In light of this understanding, it does make me wonder why your country doesn't have a National Health Service favoured by many civilized countries.
My guess is because we don't like paying vastly higher taxes, waiting in seemingly endless (up to two years for an operation during certain periods) lines for care (well, unless you're rich of course, in which case you don't bother with the public system in countries like the UK or Canada), being denied newer and better treatments because a committee decided against it (here coverage is determined by the insurance company and you can choose your insurance provider and plan based on your specific needs, such as necessary coverage for specific medications), facing a "post code lottery" where your quality of care depends on what side of an imaginary line you live on, higher heart disease mortality (36% higher in the UK over the US, which is bad considering how much we abuse our hearts over here), not being able to find a doctor or dentist at all (70% of dentists in Quebec opt out of the public system), and on and on and on.
The system we have is imperfect, but it has clear benefits over the ones in Canada and the UK. I've never waited more than a week to have anything treated and I almost always get treatment the same day or the next day for any issue I have. Of the two operations I've had, one was scheduled on my schedule - I picked the date and time to fit well with my work schedule about a week after it was determined to be necessary - and the other was on an emergency basis where my doctor met me at the hospital and had me on the operating table within about 30 minutes. Any testing I need can be done same-day. A quick glance at my doctor's availability (that office has a mobile app for scheduling appointments) shows I could have a 15 or 30 minute appointment with her tomorrow or up to 45 minutes the day after.
I'm not rich; I work for a living. Yet I don't wait for anything. I don't wait to be seen by a doctor. I don't wait to get any testing I need. I don't wait to get any procedures I need. I don't wait for medications. It all happens on my schedule and as quickly as I'd like it. I pay $15 to see the doctor and $50 if I end up in the hospital for something serious. Anything paid out of pocket gets taken care of with untaxed money, meaning it's at a huge discount to me. And it isn't just me (nor is it just about me); everyone I know who has a job has great healthcare coverage. Is it a perfect system? No. Does every single person have perfect access to outstanding care? No. But we're improving all the time and it isn't (at least as of yet) coming at everyone else's expense.

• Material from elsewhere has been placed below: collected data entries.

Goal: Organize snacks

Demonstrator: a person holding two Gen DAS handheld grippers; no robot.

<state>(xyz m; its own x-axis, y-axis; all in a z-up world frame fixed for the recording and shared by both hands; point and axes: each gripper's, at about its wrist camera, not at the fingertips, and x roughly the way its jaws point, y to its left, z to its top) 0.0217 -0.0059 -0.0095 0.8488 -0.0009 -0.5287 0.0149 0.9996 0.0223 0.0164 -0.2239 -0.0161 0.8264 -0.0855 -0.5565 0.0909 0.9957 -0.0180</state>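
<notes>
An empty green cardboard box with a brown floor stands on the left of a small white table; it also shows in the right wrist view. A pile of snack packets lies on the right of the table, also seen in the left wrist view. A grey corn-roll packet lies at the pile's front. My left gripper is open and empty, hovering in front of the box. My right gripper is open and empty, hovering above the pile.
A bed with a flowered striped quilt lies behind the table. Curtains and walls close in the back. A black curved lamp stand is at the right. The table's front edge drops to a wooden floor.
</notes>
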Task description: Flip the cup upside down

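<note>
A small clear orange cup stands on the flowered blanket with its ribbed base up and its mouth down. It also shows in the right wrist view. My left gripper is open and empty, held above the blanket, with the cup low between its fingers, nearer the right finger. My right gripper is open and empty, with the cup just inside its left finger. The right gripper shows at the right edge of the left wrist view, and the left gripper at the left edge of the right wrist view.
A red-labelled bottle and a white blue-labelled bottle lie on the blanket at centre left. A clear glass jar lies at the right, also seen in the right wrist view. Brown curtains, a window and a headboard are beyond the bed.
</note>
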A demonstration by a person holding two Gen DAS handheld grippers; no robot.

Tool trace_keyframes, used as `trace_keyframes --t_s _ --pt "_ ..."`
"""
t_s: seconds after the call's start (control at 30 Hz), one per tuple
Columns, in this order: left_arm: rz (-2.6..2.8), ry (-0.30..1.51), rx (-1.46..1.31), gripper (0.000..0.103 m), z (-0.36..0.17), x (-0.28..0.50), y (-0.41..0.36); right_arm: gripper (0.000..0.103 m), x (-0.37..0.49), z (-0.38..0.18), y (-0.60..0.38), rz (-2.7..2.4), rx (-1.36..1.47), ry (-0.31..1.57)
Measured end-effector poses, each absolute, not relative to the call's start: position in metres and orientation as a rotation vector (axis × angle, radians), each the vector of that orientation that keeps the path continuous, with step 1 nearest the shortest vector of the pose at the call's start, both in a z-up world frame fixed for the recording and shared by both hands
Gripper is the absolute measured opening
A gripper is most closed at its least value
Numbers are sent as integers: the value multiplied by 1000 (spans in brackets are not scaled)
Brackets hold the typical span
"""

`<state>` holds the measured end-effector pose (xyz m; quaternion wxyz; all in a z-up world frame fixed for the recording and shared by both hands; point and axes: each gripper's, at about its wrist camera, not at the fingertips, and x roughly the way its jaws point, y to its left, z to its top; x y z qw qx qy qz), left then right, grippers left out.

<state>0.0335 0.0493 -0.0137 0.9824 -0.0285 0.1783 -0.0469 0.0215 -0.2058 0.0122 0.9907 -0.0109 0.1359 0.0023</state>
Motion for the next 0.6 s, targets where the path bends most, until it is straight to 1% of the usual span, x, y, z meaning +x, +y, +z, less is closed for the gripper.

To me, it's an argument of most people getting great care versus everyone getting mediocre to poor care (see also: the VA medical system). Quite similar to the classic market system argument of capitalism versus socialism. You can either give everyone the chance to get rich (with some ending up poor and most somewhere in the middle) or ensure everyone is equally poor. If the people in the UK, Canada, France, etc are happy with their system, great! I don't begrudge their happiness. However, I don't think the benefits of moving to such systems outweigh the drawbacks in the minds of most Americans. Rather than pretend either system is perfect, I think it best to recognize that each has its pros and cons and that the priorities and sensibilities of the people in a given country drive their decisions on how to achieve the greatest good.